- [WORK TASK]: Print the data that follows again, keeping every line exact.

- [GIVEN MATERIAL]:
● ● ●

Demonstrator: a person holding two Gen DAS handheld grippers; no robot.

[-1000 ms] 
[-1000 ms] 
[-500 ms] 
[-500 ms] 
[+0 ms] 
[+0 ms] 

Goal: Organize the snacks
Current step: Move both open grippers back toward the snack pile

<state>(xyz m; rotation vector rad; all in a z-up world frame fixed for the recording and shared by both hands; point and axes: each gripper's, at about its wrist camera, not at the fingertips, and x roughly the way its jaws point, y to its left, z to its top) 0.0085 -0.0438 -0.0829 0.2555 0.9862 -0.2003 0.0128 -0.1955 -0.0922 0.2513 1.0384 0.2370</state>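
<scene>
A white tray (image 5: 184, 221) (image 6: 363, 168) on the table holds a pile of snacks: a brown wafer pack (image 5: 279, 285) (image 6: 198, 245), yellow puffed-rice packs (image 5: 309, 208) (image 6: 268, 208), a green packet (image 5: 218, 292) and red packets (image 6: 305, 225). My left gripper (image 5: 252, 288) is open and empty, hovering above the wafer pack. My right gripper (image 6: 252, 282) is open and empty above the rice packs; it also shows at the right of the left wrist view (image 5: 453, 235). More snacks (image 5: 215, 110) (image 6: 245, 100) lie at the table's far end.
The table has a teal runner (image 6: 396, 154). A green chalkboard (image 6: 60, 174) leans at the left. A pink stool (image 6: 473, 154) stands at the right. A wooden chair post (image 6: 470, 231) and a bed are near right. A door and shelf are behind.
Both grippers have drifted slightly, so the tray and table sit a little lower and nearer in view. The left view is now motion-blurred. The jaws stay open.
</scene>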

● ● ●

- [ANSWER TO THE PROBLEM]:
Demonstrator: a person holding two Gen DAS handheld grippers; no robot.

[-1000 ms] 
[-1000 ms] 
[-500 ms] 
[-500 ms] 
[+0 ms] 
[+0 ms] 

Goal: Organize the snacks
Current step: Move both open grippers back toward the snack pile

<state>(xyz m; rotation vector rad; all in a z-up world frame fixed for the recording and shared by both hands; point and axes: each gripper's, at about its wrist camera, not at the fingertips, and x roughly the way its jaws point, y to its left, z to its top) 0.0085 -0.0438 -0.0829 0.2555 0.9862 -0.2003 0.0128 -0.1955 -0.0922 0.2513 1.0384 0.2370</state>
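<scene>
A white tray (image 5: 184, 221) (image 6: 363, 168) on the table holds a pile of snacks: a brown wafer pack (image 5: 279, 285) (image 6: 198, 245), yellow puffed-rice packs (image 5: 309, 208) (image 6: 268, 208), a green packet (image 5: 218, 292) and red packets (image 6: 305, 225). My left gripper (image 5: 252, 288) is open and empty, hovering above the wafer pack. My right gripper (image 6: 252, 282) is open and empty above the rice packs; it also shows at the right of the left wrist view (image 5: 453, 235). More snacks (image 5: 215, 110) (image 6: 245, 100) lie at the table's far end.
The table has a teal runner (image 6: 396, 154). A green chalkboard (image 6: 60, 174) leans at the left. A pink stool (image 6: 473, 154) stands at the right. A wooden chair post (image 6: 470, 231) and a bed are near right. A door and shelf are behind.
Both grippers have drifted slightly, so the tray and table sit a little lower and nearer in view. The left view is now motion-blurred. The jaws stay open.
</scene>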

The exercise ends with this answer.